■ EXERCISE INSTRUCTIONS
Retype only the lines from the top of the records to the line with "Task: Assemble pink", including that line but none of the pictures.

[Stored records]
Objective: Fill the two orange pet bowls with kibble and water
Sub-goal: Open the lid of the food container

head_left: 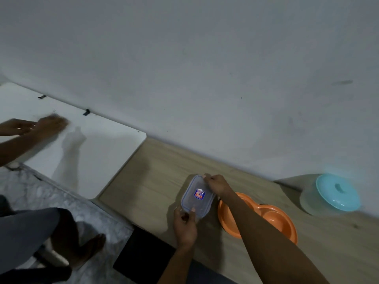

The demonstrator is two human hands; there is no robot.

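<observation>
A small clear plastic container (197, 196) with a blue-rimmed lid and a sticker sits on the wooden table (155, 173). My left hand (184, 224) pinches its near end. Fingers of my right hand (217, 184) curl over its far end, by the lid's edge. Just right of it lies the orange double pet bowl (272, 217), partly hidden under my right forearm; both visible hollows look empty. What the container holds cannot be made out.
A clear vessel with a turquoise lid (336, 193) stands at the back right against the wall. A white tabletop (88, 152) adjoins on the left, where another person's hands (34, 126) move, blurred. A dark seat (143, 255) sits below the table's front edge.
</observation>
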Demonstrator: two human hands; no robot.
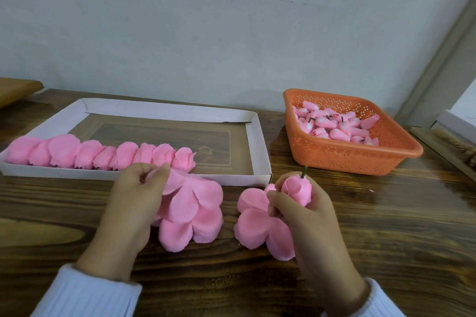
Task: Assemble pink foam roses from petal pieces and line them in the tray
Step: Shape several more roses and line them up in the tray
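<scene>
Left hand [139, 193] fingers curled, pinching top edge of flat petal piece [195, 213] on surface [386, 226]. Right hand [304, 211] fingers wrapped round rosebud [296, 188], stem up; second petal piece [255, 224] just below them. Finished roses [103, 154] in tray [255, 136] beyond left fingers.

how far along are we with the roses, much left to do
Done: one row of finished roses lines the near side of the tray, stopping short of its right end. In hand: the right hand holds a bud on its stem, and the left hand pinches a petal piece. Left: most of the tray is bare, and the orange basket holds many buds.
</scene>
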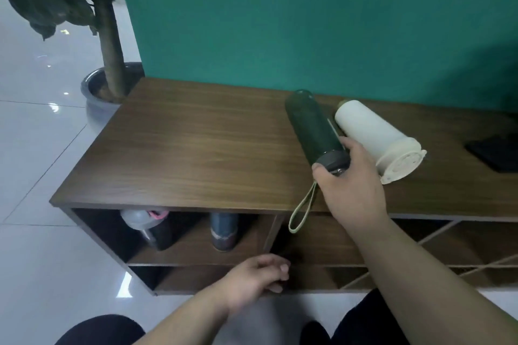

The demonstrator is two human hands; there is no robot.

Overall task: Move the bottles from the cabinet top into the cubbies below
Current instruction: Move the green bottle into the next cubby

■ YOUR SOLUTION
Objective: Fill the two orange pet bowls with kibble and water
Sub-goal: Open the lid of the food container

head_left: 

The demonstrator is two human hands; there is no robot.

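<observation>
A small clear plastic container (197, 196) with a blue-rimmed lid and a sticker sits on the wooden table (155, 173). My left hand (184, 224) pinches its near end. Fingers of my right hand (217, 184) curl over its far end, by the lid's edge. Just right of it lies the orange double pet bowl (272, 217), partly hidden under my right forearm; both visible hollows look empty. What the container holds cannot be made out.
A clear vessel with a turquoise lid (336, 193) stands at the back right against the wall. A white tabletop (88, 152) adjoins on the left, where another person's hands (34, 126) move, blurred. A dark seat (143, 255) sits below the table's front edge.
</observation>
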Demonstrator: two human hands; no robot.
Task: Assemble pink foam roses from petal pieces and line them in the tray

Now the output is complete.